When the news reached us the night before, my wife had fallen instantly to the floor, crouching on her knees, head clenched tightly between her elbows. She cried out for her mother, with so much love, and love lost, which is grief. There was the past, and all its detail, but also the love lost from the future, the years of mothering and grand-mothering unmothered, the hand-holding unheld. The loss, too, of a chance to repay some of that unpriced, unconditional mother’s love: hot meals during the last days in her own home, a room at the front of the house, daily care and life-saving interventions.

And through my wife, crying out, rocking in despair on the floor, I felt the opposite of the immense rolling mother’s love I had once intercepted. Grief can suck love away and out of the world, and it’s all you can do to try and haul it back.

We went to the recovery garage to look at the car. The mechanics in their oil-company overalls stopped whatever they were doing and stared. They knew who we were, and which of their wrecks my father-in-law had survived unscathed. It was a spectacular wreck, dropped in a corner of the yard with the driver’s side detached and dumped on the roof. My wife’s father put his head inside and picked up a navy-blue cardigan with gold buttons. It was heavy with blood. He dropped it back on the floor.

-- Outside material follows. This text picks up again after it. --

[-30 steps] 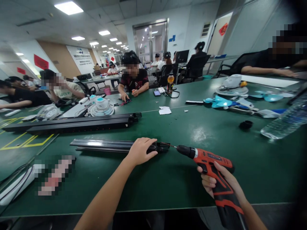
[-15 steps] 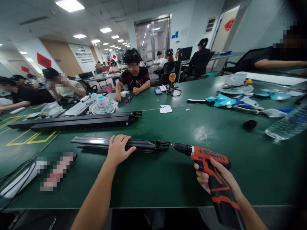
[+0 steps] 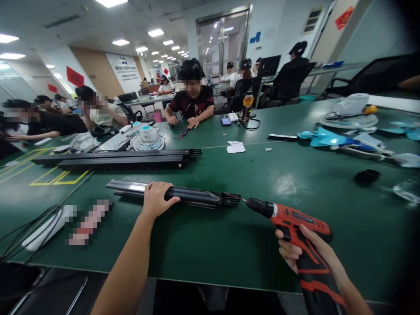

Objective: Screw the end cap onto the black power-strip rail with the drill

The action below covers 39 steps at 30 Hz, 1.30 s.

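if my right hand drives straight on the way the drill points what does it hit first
The drill in your right hand would likely meet the pronged end of the black bar first, though depth is unclear here.

And here, "LUCKY" can be read in pale green capitals across the light shirt point(image 3: 106, 117) of a person seated at the left, while up at the right a single Chinese character, apparently "福", is shown on the red diamond-shaped sign point(image 3: 344, 18). Over on the white wall board point(image 3: 123, 71), a blue logo is seen above lines of dark characters, too small to be made out. Down at the front, the marking on the red and black drill point(image 3: 300, 218) is blurred, and the label of the drink bottle point(image 3: 247, 108) cannot be read either.
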Available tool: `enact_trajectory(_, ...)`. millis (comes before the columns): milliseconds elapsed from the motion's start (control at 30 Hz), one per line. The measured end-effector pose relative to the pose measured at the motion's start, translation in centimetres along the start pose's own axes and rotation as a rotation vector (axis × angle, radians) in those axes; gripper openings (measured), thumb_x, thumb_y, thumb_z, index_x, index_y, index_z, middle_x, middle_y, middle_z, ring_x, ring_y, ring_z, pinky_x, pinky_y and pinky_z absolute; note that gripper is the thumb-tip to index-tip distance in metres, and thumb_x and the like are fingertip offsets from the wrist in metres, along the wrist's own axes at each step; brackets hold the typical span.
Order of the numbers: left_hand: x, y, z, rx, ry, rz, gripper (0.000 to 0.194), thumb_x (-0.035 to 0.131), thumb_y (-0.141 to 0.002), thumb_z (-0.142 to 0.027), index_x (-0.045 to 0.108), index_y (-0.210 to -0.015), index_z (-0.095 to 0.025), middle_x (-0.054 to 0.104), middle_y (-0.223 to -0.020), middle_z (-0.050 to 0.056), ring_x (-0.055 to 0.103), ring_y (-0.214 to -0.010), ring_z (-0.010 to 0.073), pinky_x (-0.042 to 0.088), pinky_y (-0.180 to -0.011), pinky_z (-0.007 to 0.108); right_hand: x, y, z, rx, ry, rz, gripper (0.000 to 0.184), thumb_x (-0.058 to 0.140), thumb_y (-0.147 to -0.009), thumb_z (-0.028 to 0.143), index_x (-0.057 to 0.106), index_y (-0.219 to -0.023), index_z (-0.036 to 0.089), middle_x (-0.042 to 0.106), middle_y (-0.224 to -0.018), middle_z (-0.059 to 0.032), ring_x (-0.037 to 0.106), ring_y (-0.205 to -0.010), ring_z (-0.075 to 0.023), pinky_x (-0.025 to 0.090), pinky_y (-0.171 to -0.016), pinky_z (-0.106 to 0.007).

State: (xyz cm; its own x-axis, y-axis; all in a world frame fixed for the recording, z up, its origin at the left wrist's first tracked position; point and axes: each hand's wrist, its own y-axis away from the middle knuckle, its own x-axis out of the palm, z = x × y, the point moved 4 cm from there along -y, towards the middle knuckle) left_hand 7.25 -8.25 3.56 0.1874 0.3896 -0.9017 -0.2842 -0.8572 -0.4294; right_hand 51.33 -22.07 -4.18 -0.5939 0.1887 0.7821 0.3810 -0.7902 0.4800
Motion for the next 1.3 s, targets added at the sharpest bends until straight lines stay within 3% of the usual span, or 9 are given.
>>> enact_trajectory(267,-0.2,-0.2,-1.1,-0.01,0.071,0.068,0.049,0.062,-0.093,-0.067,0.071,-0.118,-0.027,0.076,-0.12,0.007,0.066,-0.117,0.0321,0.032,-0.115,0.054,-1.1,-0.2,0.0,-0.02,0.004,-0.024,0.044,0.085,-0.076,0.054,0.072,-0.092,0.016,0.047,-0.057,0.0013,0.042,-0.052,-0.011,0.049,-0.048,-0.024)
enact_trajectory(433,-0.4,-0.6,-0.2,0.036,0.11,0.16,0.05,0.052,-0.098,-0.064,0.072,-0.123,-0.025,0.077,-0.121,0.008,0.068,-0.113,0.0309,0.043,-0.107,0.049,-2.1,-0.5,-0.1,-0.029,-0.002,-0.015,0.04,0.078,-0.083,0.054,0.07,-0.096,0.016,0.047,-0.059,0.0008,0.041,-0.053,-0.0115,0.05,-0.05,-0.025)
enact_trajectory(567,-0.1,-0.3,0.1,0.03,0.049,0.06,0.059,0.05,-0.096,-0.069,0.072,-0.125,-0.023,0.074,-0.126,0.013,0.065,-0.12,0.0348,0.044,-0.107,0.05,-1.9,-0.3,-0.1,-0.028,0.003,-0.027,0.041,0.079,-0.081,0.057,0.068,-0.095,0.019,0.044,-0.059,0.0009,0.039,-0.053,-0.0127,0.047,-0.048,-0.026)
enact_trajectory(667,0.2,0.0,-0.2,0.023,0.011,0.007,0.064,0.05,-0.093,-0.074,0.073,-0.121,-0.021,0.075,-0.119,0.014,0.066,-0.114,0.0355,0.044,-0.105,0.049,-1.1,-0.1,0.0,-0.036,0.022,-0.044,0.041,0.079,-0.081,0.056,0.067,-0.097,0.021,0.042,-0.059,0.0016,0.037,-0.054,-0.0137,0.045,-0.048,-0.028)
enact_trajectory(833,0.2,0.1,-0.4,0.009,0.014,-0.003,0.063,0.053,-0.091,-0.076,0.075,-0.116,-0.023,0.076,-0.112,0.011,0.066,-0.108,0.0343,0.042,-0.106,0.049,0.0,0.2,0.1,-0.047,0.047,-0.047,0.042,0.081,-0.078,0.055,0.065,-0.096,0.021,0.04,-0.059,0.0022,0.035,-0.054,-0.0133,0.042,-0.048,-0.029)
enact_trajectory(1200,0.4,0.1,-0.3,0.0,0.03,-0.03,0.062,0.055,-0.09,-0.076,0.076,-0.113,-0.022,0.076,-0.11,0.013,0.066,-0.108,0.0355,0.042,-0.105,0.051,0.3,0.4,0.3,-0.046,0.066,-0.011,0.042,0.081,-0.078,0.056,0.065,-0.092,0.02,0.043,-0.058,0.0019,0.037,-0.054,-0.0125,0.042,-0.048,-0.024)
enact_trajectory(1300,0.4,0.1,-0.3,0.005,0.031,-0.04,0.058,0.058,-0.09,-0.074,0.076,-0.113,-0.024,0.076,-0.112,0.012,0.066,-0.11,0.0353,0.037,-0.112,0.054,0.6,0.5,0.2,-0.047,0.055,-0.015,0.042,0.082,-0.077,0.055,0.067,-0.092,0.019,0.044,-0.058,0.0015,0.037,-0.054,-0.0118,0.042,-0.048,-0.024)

All that day I drove carefully, obsessively, like she’d always wanted. From the back seat, my son asked his mother how you spell dead. He wanted to know, quite insistently, what happens when you die. As if this was what mothers were for, to answer questions such as these.

M. Terrasson of the pompes funebres directed us to a six-room mortuary at the road end of a small industrial estate. Shamed by death, caught out by it before I could make amends, I stumbled into the familiar formulas, like obstacles.

Q. Why did you go to see your mother-in-law’s body?
A. To check that she was dead.

She was unlike herself, expressionless. The left side of her face had been rebuilt and heavily made-up with brown foundation. I’d never seen her with her head still, or her eyes closed. Nor with her mouth shut, top lip stretched tight over her teeth. This was not how she was. This was some kind of joke.

Q. Why didn’t you recognise your mother-in-law when she was laid out at the mortuary?
A. She had her mouth shut.

She was dressed and had her shoes on. The kids couldn’t understand that. If she’s resting in peace, why is she lying down and seemingly asleep but still wearing her shoes?

It took more than a week to organise and route and pay for the body to leave France, by which time letters of condolence were backing up on the mat. My father-in-law said that some of them left him cold. Others, unexpectedly, moved or consoled him. I read some of the cards, full of her beauty and warmth and serenity, and I asked my father-in-law which ones left him colder, the formulaic messages or the exaggerated ones.

‘None of them exaggerate,’ he said.

There was a funeral, in a beautiful cemetery overlooking a lake. A speech was made in German, Sie war eine gute Mensch. Her clothes, her coats, her shoes were picked up by a grey-haired lady from one of the Protestant charities. The clothes have since been distributed in Africa, so she lives on under cloudless skies, her cardigans and sundresses parading through the bustle of African markets.

She lives on in memory, and in the photos we keep of her around the house, and in certain physical mannerisms of the children, who are sometimes reckless. I watch anxiously from a distance, thinking that it’s vitally important to be careful. Be very careful. Not just here and now, but wherever you go and always. More than that. Recognise the outright need to value every moment of being of the people you love. It seems an unbearable duty, an oppressive charge, and I try to keep it from the children. I don’t want to make them anxious, as she was, knowing that however much you value each moment it’s not enough, never enough, when the shock comes, the astonishing end.